Saturday, August 22, 2009

Remembering John Hughes: Don't You Forget About Me (or the confused mess I was ten years ago)

This piece was originally written for the Envoy. A version of it will appear in that paper's upcoming issue.

In some ways, it was the impossibly rainy summer of 2009 that drove the final stake through the heart of my childhood. And by my childhood, I mean the 1980's (and you could stretch that a bit into the early 90's, too, if you really want).

From that blissfully uneasy perch, that nexus of still-novel independence and turbo-charged vitality—my mid-20's--I watched it happen. And you watched it, too. We couldn't ignore the headline-dominating passing of Michael Jackson, or the subsequent blasting of “Billie Jean” at every party, bar, club and out the open windows of every low-slung, neon-light-adorned, souped-up cruising import car in the city for two months.

Some of us cheered, and some of us cringed as Kobe Bryant lead the Lakers to their fourth NBA championship—more than Michael Jordan had won at his age—and just like that, the path to a “New Jordan” may have reached a point of no return.

But back in the years when sports fantasies began to give way to smoke-filled rooms full of kids with mohawks and studded jackets, in days when bonds forged in meandering discussions during Saturday detention meant way more than who your prom date would be, another icon of the 80's pried his way into my life. I'm talking about John Hughes.

I've bounced around from passion to passion a lot in my day.
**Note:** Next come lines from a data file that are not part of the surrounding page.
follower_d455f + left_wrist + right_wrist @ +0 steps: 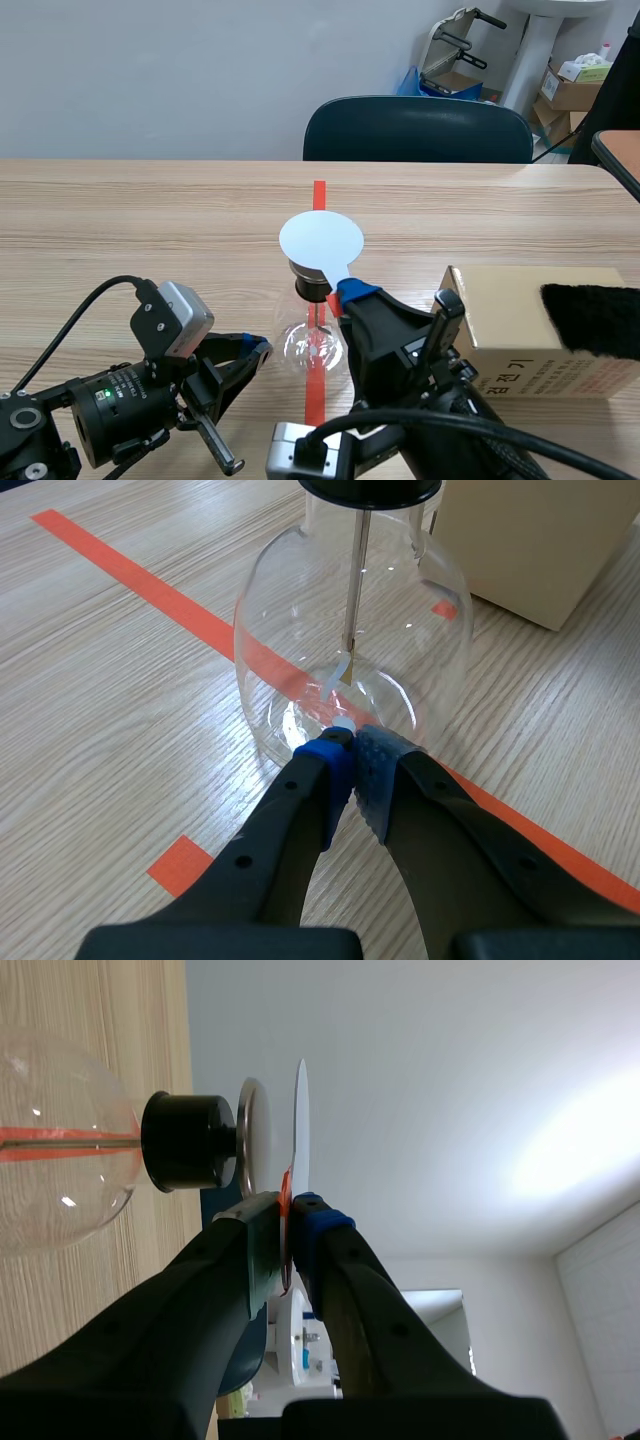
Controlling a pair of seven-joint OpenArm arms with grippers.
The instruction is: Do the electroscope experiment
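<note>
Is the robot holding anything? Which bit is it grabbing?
The right gripper pinches the white disc by its thin handle, above the electroscope. The left gripper is shut on nothing, its tips at the electroscope's glass.

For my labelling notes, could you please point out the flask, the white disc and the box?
flask (295,645): left wrist view, bulb's glass wall.
white disc (320,240): scene view, centre of face.
box (500,318): scene view, bare side.
</note>
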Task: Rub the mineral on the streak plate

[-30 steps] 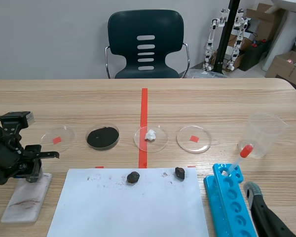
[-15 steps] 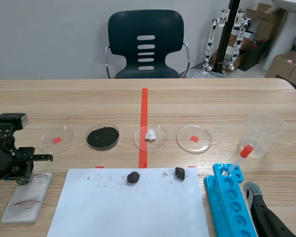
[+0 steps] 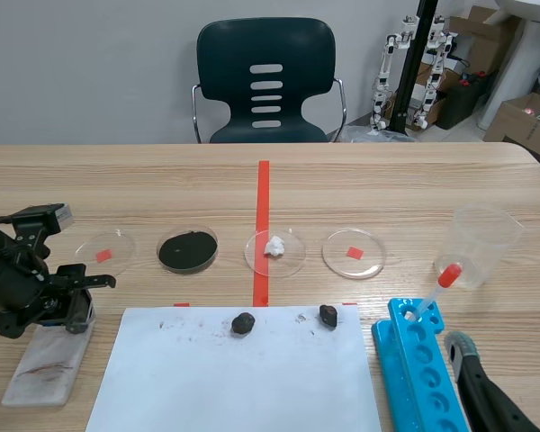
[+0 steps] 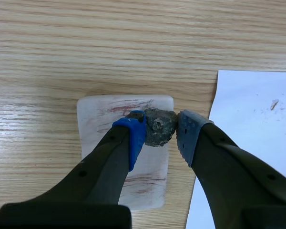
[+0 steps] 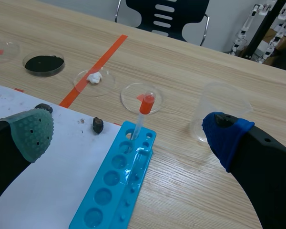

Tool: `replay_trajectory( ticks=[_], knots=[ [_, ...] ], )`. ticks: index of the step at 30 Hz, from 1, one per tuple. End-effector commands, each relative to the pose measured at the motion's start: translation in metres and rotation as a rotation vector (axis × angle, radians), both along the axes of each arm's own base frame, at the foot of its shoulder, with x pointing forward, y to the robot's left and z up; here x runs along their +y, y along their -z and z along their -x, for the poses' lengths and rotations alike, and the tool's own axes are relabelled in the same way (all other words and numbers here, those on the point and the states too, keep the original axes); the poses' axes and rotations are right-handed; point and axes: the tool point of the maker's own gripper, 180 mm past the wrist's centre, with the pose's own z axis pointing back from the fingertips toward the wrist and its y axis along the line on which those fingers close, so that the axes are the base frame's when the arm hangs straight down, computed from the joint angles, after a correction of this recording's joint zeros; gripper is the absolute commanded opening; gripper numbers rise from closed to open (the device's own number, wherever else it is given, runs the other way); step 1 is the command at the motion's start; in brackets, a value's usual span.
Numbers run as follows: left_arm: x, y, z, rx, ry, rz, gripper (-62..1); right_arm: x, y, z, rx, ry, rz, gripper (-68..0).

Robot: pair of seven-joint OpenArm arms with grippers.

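The wooden counter filled most of the scene, and a dark chair stood behind its far edge. A white sheet of paper, speckled with dark smudges, lay on the near middle of the counter. On the robot's right of the sheet lay a blue well tray, and beyond the tray stood a clear beaker.

The right pincer hung released over the near right part of the counter, fingers spread wide with nothing between them. The left pincer was clenched on the mineral, a dark grey lump squeezed between its blue pads.

The streak plate, a pale slab marked with reddish-brown streaks, lay just beside the sheet's left edge. The mineral sat over the plate's far end, at the corner nearest the paper. Whether it pressed on the surface could not be told.

Four clear dishes stood in a row beyond the paper:
- The left dish sat over a red mark.
- The powder dish held black powder.
- The middle dish sat on the red tape line and held a white lump.
- The right dish sat over another red mark.

A dropper with a red bulb leaned from the tray's far end toward the beaker. Two small dark stones rested apart on the paper's far edge.
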Motion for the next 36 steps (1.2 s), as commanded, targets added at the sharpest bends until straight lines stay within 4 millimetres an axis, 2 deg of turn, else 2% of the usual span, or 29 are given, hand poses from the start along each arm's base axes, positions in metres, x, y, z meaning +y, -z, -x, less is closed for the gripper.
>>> replay_trajectory(
  ticks=[1,14,18,24,36],
  knots=[
    [0.004,-0.001,-0.001,-0.006,0.005,-0.025,-55.4,-0.001,-0.009,-0.004,-0.036,0.005,-0.009,0.4],
    [0.044,-0.001,0.008,0.043,-0.048,-0.242,-55.4,-0.001,-0.009,-0.004,-0.036,0.005,-0.009,0.4],
    [0.05,-0.001,0.01,0.048,-0.052,-0.264,-55.4,-0.001,-0.009,-0.004,-0.036,0.005,-0.008,0.4],
    [0.038,0.001,0.01,0.047,-0.046,-0.203,-55.4,-0.001,-0.009,-0.004,-0.036,0.005,-0.009,0.4],
    [0.002,0.0,0.002,0.002,0.01,-0.011,-55.4,-0.001,-0.009,-0.004,-0.036,0.005,-0.009,0.4]
  ],
)
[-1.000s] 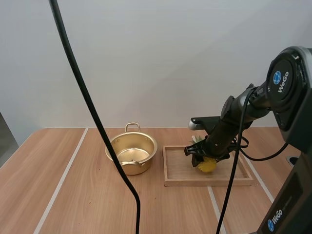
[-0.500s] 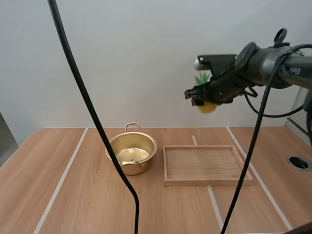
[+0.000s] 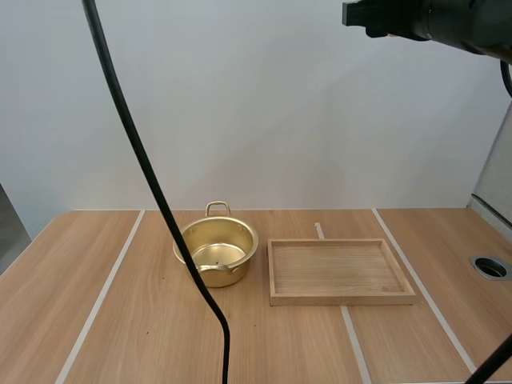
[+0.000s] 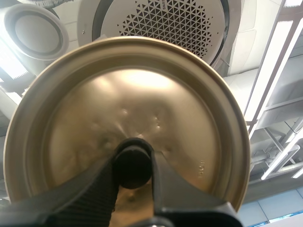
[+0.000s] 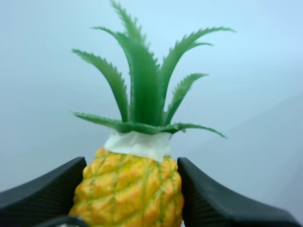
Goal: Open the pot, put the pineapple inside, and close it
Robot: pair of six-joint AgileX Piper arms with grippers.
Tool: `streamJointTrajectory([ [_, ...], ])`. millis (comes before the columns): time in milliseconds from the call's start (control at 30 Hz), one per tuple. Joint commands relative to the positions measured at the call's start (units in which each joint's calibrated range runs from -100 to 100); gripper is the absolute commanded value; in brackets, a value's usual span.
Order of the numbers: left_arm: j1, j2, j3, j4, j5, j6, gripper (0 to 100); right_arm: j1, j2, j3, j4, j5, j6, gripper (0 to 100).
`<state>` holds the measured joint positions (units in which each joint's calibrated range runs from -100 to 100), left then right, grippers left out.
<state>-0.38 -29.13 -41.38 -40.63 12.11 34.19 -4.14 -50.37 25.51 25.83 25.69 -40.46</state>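
Right wrist view: right gripper (image 5: 130, 172) clamped on the pineapple (image 5: 128, 191), leaves up. Left gripper (image 4: 133, 161) pinches the lid (image 4: 184, 118) by its knob (image 4: 134, 168). The pot (image 3: 216, 250) sits open beside the tray (image 3: 341, 300); bring the fruit down centred over it, release low.

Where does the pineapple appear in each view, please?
High view: right arm high above the tray.
Left wrist view: left hand grips the lid by its knob.
Right wrist view: pineapple pinched between the right hand fingers.
Shared landmark: the right arm, carrying it.
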Motion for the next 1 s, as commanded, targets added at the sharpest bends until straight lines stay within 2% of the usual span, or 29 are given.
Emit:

I spent most of high school screwing around doing tricks on BMX bikes, but never fully found my niche in a crowd that measured achievement in scars. Although they did seem better than any of the warring social factions at school: you know--the jocks, the “preppy” kids, the stoners, the my-parents-will-kill-me-if-I-get-a-”B” types, etc. I spent some time on the periphery of the local punk rock scene, but found a lot of the same vain struggle to conform, yet be yourself there, too. Looking for the place be “me” only led smack up against the realization that the only “place” to do that is when you're older... if you're lucky.

I grew up amid the very tree-lined images of picture-perfect suburban Americana to which Hughes's most iconic films pay cinematic homage. I went to New Trier High School, just outside Chicago (said to be the real-world inspiration for the fictional Shermer High). Until I left for New York on a quest to change the world at 22, I lived in a nice, two-story house that had a basement “rec room” and a basketball hoop lovingly affixed to the roof of a 1.5 car garage. My parents rarely fought, never once threatened to ruin my social life if I didn't get good grades (maybe that's part of the reason I never did!), and are still happily married—so far as I can tell.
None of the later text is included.